Readers, anything else you think I should include? Or is this getting to be too many little bits of cardstock at the table?

1. This is an affiliate link, but that didn’t affect my review of Square. If you use this link to sign up they’ll waive my credit card processing fees, but if you do so after WotS it’s likely that will be of no benefit to me anyway.

Directory of Fee-Only Planners and Coaches

August 17th, 2015 by Potato

I’ve talked about fee-for-service planners before, and how I think it’s how the financial advice industry should evolve — it’s a model that removes many conflicts of interest from the relationship, and maximizes transparency. I’ve even said that as a heuristic for finding an advisor it’s not a bad one, especially as at this point only a few have opted to go down that road.

So it was great when MoneySense created a directory of fee-only planners. ‎I linked to it a lot, it’s included in the book as a valuable resource, and lots of other people liked having it available, too.

They’ve now scrapped the list and are starting something new where they will not just provide a list of planners and what some might see as implicit approval, but also give them ‎an explicit seal of approval.

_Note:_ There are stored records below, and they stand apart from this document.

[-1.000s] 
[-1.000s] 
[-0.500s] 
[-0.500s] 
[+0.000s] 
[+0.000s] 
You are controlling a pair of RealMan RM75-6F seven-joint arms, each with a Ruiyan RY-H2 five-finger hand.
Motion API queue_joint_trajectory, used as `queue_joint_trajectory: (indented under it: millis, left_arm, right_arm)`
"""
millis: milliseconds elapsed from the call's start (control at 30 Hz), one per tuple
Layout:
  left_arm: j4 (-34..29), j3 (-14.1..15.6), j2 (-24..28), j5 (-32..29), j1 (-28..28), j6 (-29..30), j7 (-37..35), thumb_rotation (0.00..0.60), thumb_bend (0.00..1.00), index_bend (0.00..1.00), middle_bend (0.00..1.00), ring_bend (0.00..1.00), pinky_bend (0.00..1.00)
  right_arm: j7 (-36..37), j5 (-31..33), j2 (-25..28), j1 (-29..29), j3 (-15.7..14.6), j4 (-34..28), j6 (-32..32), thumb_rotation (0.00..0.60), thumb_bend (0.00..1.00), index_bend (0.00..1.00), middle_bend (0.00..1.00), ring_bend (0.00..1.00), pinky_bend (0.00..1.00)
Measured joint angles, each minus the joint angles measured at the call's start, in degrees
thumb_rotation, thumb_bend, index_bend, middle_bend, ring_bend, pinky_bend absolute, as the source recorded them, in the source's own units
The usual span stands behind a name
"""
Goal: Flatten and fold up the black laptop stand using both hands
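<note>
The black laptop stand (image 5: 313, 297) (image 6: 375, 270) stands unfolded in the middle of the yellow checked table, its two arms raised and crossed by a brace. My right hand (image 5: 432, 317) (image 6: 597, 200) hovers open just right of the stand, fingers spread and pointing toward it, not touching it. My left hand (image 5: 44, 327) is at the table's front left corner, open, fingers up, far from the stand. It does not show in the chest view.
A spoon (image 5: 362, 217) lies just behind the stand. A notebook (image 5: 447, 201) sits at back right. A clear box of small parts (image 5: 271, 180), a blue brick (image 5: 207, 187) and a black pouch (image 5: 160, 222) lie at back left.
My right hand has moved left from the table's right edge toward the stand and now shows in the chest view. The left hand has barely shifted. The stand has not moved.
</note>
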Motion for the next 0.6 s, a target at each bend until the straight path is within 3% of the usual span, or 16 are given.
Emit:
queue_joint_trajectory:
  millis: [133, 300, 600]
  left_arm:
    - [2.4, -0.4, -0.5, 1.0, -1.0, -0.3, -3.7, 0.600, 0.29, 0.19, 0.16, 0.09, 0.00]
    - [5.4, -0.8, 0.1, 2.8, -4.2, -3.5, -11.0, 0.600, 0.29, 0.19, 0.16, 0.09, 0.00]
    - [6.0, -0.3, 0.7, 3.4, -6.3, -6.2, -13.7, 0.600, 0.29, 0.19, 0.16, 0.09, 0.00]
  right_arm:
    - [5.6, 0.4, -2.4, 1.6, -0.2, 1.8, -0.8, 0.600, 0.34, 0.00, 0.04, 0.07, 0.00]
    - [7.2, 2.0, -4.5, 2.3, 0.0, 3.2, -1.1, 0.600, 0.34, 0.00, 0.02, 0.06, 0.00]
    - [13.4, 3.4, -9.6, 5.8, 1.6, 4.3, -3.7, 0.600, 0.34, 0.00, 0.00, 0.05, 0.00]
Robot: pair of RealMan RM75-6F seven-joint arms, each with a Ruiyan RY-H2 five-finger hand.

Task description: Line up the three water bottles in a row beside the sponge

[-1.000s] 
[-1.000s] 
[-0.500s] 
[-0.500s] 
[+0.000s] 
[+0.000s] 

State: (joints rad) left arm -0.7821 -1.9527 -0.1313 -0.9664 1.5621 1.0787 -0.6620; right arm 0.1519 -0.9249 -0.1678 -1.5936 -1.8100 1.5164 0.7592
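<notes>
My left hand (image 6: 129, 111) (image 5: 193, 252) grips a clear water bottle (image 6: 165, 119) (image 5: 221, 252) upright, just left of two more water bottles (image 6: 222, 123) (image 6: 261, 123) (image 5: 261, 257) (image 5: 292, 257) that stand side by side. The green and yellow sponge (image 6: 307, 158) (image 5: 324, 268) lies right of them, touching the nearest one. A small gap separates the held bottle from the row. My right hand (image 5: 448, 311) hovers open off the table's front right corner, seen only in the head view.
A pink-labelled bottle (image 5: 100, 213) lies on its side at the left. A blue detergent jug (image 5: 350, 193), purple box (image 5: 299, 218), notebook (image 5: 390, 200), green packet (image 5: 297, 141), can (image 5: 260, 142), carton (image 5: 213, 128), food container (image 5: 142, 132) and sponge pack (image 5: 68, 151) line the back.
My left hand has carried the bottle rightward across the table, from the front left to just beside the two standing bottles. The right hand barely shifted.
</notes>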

The new process involves a hefty application fee, which will help pay for the magazine to do a survey of past clients, but will mean many fee-only planners will not choose to pay for inclusion so the list will be less inclusive. $2500 is a big fee for a directory listing, so the MS version of the directory is likely to become substantially smaller, and likely skewed towards the most expensive advisors.

I think there’s a lot of value in a free and open directory of fee-only planners.

So I’m going to create my own directory of fee-for-service planners. This will be a more buyer-beware type of directory. It will have no seal of approval, and use free tools and a minimum of volunteer effort (so forgive the barebones look). The only requirement for an advisor to get listed is to fill in the intake survey and have the appropriate business model (i.e. primarily fee-for-service). Those caveats out of the way, I think it will also be hugely useful to the community and capture a lot more planners and coaches than a closed directory with a high entry fee.

The directory is a simple Google Docs spreadsheet and there is also a sidebar link for the directory that more plainly introduces it than this post — please link to that version of the post and directory.

The intake form for advisors/planners/coaches to use is here.

Caveats: the important caveat is that this is meant to be an open listing and these are not recommendations. I don’t have the resources to vet any of these listings. I’ve mentioned a few more on the permalink.

Through the rest of this week I will start contacting the advisors that I know of to start filling out the form and adding themselves, so expect the directory to be a bit barren for the first little bit.

Thanks, and I hope you all find it helpful!